I'd offer $500 with his 1hp 3 phase tossed in. Then I'd buy a TECO TM50 VFD from FactoryMation. I'd consider upgrading the motor down the road if I thought it needed it.
A new 8" GO656 from Grizzly is a little over $900 with shipping. My offer is a little more than half what a new one would go for. I can always go up from there.
And yes, that it a sweet looking jointer!!


----------



## BWSmith (Aug 24, 2010)

You're gettin some good feedback above!What a machine is worth can be a deep subject.

If it is a junked,ready for scrapper and you have the resources(machine shop)....there are some real bargains out there.With most runnin a little less than scrap prices.

Another condition is buying "stuff" thats broken,or not complete(motor missing).

Machines that get "sidelined" because shop upgrades to larger/fancier machine can be had on the cheap.

Inherited machines from family member,where theres zero interest in or on the "young-ins" part.

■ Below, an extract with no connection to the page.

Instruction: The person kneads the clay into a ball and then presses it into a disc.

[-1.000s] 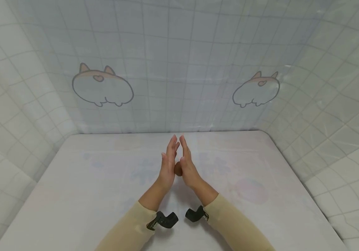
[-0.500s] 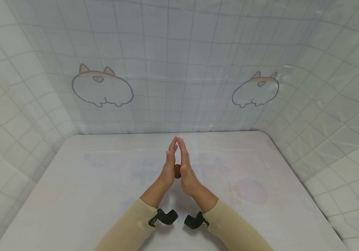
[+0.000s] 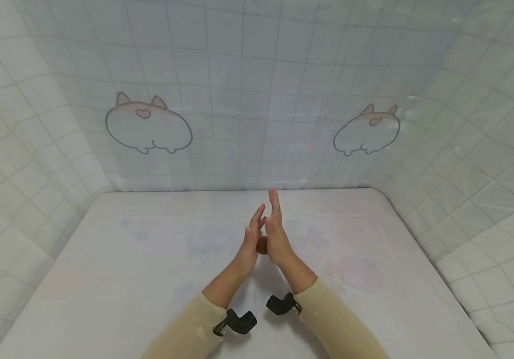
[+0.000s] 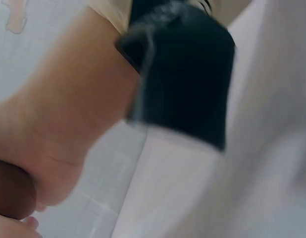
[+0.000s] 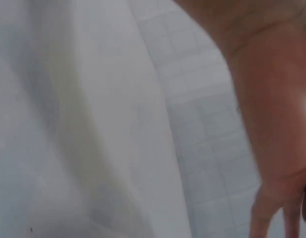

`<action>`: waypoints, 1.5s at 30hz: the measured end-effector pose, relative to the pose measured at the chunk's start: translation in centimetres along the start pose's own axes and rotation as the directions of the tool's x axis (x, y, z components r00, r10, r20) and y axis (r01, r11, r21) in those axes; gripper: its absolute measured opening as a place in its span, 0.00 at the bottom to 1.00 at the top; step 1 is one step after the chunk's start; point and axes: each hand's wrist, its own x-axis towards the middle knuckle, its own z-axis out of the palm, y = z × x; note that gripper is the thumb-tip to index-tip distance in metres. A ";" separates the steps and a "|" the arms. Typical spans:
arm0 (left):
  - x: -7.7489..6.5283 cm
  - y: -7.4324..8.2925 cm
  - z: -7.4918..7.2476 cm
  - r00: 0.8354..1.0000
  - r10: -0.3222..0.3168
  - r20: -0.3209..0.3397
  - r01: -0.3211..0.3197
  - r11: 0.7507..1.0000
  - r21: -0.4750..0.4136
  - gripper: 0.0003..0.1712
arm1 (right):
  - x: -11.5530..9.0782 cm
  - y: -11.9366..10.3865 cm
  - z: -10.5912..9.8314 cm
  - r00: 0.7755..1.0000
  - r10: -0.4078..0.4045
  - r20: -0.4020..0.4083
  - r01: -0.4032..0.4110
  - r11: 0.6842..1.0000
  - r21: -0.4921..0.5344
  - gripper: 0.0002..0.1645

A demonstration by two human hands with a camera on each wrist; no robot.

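Note:
A small brown rounded lump (image 3: 262, 246) sits between the two palms, above the table. My left hand (image 3: 248, 249) touches it from the left, its fingers straight and pointing away from me. From the other side my right hand (image 3: 279, 242) presses against it, also with straight fingers, which reach farther forward than the left ones. In the left wrist view the lump (image 4: 13, 191) appears at the left edge, partly covered by skin. Only a dark sliver of it shows at the right border of the right wrist view.
A white table (image 3: 126, 279) with faint pastel prints lies under the hands. Grid-patterned sheeting (image 3: 257, 114) with cartoon animal drawings rises behind it and at both sides. Each forearm, in a cream sleeve (image 3: 337, 319), carries a black curved wrist mount (image 3: 241, 321).
The right hand has slid forward past the left, and the left has dropped back a little. Both hands and the lump have shifted slightly right. Fingertips that met half a second ago are now offset.

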 end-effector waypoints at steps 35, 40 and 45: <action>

And plenty more.This is nothing new.......there are folks who really enjoy rehabbing old American iron.And it seems to me at least,that their interest is MORE in the rehab than any actual usage of tool?The minor problem is when they start figurin exactly what their time is worth.They start with a 300$ wore-out machine and then rehab it and suddenly find themselves having more in it than potential buyers can go snag a new,albeit Pac rim...new machine.I'd be thinking along the lines of JohnK.

Folks really need to decide,early on....exactly what style or grade of machines you would like in your shop.What works for one may be totally inappropriate in another shop.I like dirt cheap user's that are brainless to maintain and fix.Upgrading or making mistakes is a good way to learn but can get expensive.BW


----------



## buktotruth (Nov 15, 2010)

Thanks everyone. The seller is asking $600, so that seems reasonable. I'll see if I can get it for a it less, but he offered to deliver it for me (which is huge since I don't have a truck), so I might just take it for the asking price.

Happy New Years!
Jeff


----------



## JohnK007 (Nov 14, 2009)

Sounds good Jeff. Wow in just a few weeks you went from no table saw and no jointer to a really nice Walker Turner cabinet saw and an EIGHT inch Yates American jointer! You're really cookin' on that shop! What's next a 30" Oliver planer?


----------



## buktotruth (Nov 15, 2010)

Ha! Thanks John. Sadly, I'll have to settle for a cheapo 12" planer for now. I think I need to get to building projects of substance before I can justify (both to me and my wife) spending a lot more $ right now. 

...but if a good deal shows up on CL, who am I to pass it up


----------



## buktotruth (Nov 15, 2010)

Well, I got the jointer! Pictures below.

$600 delivered seems like a great deal for this classic American made jointer.

Now I need to get some DC running and I'll be dimensioning boards like a pro...that is once I pick up a planer!

Thanks for all your help,
Jeff


----------



## glh17 (Jul 7, 2010)

Very nice jointer, congratulations!


----------